PanoOcc: Unified Occupancy Representation for Camera-based 3D Panoptic Segmentation
Yuqi Wang, Yuntao Chen, Xingyu Liao, Lue Fan, Zhaoxiang Zhang
TL;DR
This work introduces PanoOcc, a camera-only approach for 3D panoptic segmentation that unifies object-level and semantic occupancy in a single 3D voxel representation. It leverages learnable 3D voxel queries, a coarse-to-fine occupancy decoder, and temporal fusion across multiple frames, combined with a multi-task training scheme for detection and segmentation. Thorough ablations demonstrate the importance of height-aware voxel queries, 3D voxel-based representations, and temporal information, achieving state-of-the-art results on nuScenes camera-based semantic and panoptic segmentation and strong occupancy predictions on Occ3D. The method also emphasizes memory efficiency through occupancy sparsification, making dense 3D scene understanding more practical for autonomous driving and paving the way for end-to-end holistic 3D perception from monocular video.
Abstract
Comprehensive modeling of the surrounding 3D world is key to the success of autonomous driving. However, existing perception tasks like object detection, road structure segmentation, depth & elevation estimation, and open-set object localization each only focus on a small facet of the holistic 3D scene understanding task. This divide-and-conquer strategy simplifies the algorithm development procedure at the cost of losing an end-to-end unified solution to the problem. In this work, we address this limitation by studying camera-based 3D panoptic segmentation, aiming to achieve a unified occupancy representation for camera-only 3D scene understanding.
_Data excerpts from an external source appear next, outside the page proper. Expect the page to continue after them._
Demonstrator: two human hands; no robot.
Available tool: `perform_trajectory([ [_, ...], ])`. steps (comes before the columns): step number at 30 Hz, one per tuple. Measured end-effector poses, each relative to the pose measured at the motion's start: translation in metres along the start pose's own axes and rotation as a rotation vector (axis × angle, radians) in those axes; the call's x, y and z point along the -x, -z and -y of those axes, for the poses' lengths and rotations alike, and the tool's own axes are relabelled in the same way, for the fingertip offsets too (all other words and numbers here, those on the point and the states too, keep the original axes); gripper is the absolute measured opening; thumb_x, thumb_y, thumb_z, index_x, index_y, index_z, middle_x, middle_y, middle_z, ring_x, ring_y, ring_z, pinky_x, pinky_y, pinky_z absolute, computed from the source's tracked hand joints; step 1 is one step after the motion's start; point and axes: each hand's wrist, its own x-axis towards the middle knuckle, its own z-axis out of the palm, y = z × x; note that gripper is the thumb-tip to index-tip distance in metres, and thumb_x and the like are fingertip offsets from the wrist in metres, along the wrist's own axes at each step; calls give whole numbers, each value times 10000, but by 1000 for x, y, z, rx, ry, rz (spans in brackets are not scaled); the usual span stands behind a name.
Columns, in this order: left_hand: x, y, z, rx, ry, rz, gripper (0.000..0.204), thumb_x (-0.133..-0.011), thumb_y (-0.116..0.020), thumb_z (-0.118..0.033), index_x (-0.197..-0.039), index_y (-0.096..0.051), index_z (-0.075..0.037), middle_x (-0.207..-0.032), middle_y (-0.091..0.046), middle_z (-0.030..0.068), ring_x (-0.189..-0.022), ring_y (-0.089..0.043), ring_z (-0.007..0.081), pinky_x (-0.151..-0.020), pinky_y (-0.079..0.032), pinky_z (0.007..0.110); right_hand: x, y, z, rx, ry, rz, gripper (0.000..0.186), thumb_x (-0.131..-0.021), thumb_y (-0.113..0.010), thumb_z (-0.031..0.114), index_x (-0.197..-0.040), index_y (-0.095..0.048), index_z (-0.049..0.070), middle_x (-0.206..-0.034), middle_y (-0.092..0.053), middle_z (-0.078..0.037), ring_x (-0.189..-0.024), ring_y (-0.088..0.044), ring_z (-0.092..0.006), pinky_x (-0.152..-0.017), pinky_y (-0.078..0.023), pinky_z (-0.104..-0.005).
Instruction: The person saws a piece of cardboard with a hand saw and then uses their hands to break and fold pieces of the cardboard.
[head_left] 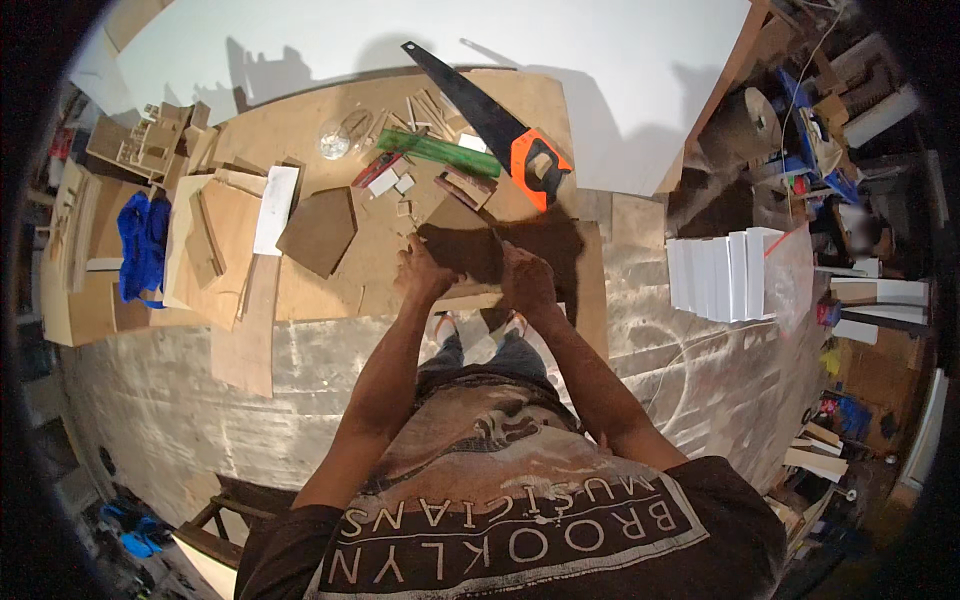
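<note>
A dark brown piece of board (452, 213) lies on the workbench in front of me, mostly in shadow. At its left side my left hand (425, 272) grips the edge, thumb and fingers apart across a corner. My right hand (528, 280) is closed at the board's right side. A thin, stick-like thing shows at its fingertips, too dark to name. Left of my hands lies a similar five-sided brown board (318, 232). Beyond them sit a small wooden block (404, 208), a red-handled tool (378, 168) and a green strip (440, 152).
A handsaw (500, 125) with an orange-and-black handle lies at the far right of the workbench (285, 305). Wood sticks (428, 112) and a clear round container (333, 140) lie farther back. Boards (215, 235) and a blue cloth (143, 245) are leftward; white panels (715, 275) stand right.
</note>
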Motion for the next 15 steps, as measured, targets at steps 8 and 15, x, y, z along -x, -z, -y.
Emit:
perform_trajectory([
  [8, 3, 2, 3, 4, 5, -3, 1119, -591, -948, -361, -1458, -276, -141, -1343, -518, 228, -1209, -593, 425, -939, -538, 554, 39, 26, 25, 151, 24, 260, 204, -881, -558, 98, -1061, -630, 35, -838, -688, -196, -801, -715, -363, -670, -570, -470],
  [15, -5, 4, -6, -27, -9, 45, 1242, -584, -950, -403, -1530, -187, -145, -1386, -493, 241, -1214, -583, 445, -960, -521, 565, 82, 46, 33, -57, -90, 299, 204, -855, -583, 72, -1043, -596, -4, -884, -688, -234, -841, -700, -412, -744, -556, -515],
])
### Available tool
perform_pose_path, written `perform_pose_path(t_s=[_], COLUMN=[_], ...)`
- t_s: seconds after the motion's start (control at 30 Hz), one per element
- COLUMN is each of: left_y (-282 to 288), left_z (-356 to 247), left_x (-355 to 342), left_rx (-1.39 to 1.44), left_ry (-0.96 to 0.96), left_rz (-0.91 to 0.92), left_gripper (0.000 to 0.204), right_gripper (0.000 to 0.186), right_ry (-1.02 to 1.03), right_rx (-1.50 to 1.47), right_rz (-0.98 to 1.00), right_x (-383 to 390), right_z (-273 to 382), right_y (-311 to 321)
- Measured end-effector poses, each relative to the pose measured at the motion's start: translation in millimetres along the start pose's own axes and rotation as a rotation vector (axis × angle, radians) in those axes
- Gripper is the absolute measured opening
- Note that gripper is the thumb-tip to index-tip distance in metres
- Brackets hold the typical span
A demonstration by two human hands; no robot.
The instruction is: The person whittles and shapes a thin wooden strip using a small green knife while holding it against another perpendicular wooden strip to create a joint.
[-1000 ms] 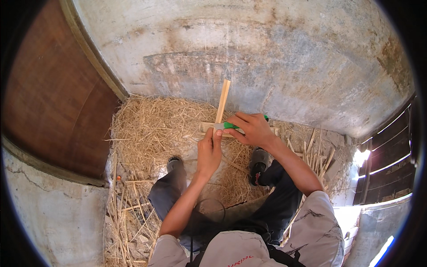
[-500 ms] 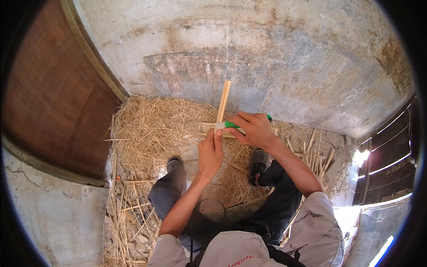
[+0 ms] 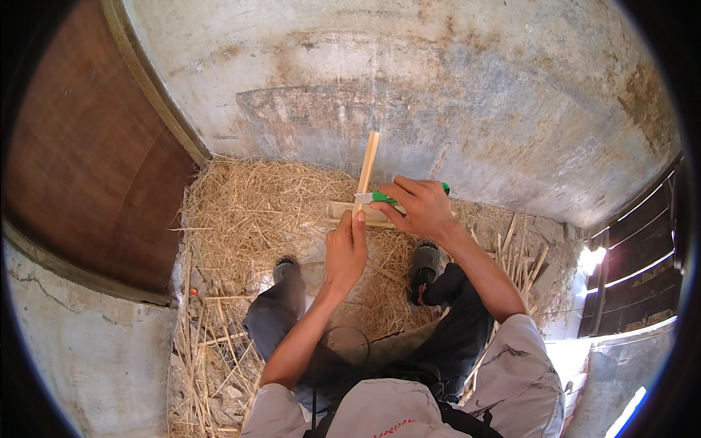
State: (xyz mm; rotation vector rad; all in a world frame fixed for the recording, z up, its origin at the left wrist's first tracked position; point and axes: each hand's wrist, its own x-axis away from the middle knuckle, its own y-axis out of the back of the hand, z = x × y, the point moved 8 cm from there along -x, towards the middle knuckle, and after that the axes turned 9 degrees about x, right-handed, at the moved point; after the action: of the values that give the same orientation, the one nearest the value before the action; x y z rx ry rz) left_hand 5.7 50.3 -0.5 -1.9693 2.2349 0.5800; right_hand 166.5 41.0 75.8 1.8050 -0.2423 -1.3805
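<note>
My left hand (image 3: 345, 248) pinches the near end of a thin, pale wooden strip (image 3: 369, 162), which points away toward the wall. My right hand (image 3: 418, 206) is wrapped round the green handle of a utility knife (image 3: 381, 197). Its blade lies across the strip, just beyond my left fingertips. Beneath both hands lies a pale split bamboo piece (image 3: 338, 210), partly hidden by them. The part of the strip inside my left fingers cannot be seen.
Dry straw and shavings (image 3: 255, 197) cover the floor. Thin sticks lie in a heap (image 3: 518, 244) at the right and more at the lower left. A stained concrete wall (image 3: 438, 80) rises ahead, a brown panel (image 3: 95, 146) at the left. My shoes (image 3: 423, 266) flank the work.
My right hand has slid the knife slightly away from me along the strip, and more of the blade now shows. My left hand and the strip stay where they were.
</note>
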Motion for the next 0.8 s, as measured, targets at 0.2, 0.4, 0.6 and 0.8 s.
perform_pose_path(t_s=[0.2, 0.4, 0.6, 0.8], left_y=[0, -18, -16, -16], left_z=[2, 9, 4, 18], left_x=[2, 20, 12, 4], left_rx=[0.002, 0.012, 0.055, 0.330], left_ry=[0.012, 0.062, 0.011, 0.149], left_rz=[0.006, 0.105, 0.105, 0.162], left_gripper=[0.036, 0.033, 0.031, 0.023], right_gripper=[0.026, 0.029, 0.023, 0.021], right_ry=[-0.029, -0.455, -0.604, -0.285], right_rx=[-0.043, 0.015, -0.203, -0.333], right_rz=[-0.055, -0.171, -0.138, -0.066], right_x=[-5, -7, 13, 9], right_z=[-7, -112, -122, -56], right_y=[5, 25, 24, 5])
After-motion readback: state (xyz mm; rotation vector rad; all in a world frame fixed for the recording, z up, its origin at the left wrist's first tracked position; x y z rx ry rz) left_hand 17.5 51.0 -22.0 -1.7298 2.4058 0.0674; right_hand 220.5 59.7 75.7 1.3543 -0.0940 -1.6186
To achieve this, we introduce a novel method called PanoOcc, which utilizes voxel queries to aggregate spatiotemporal information from multi-frame and multi-view images in a coarse-to-fine scheme, integrating feature learning and scene representation into a unified occupancy representation. We have conducted extensive ablation studies to verify the effectiveness and efficiency of the proposed method. Our approach achieves new state-of-the-art results for camera-based semantic segmentation and panoptic segmentation on the nuScenes dataset. Furthermore, our method can be easily extended to dense occupancy prediction and has shown promising performance on the Occ3D benchmark. The code will be released at https://github.com/Robertwyq/PanoOcc.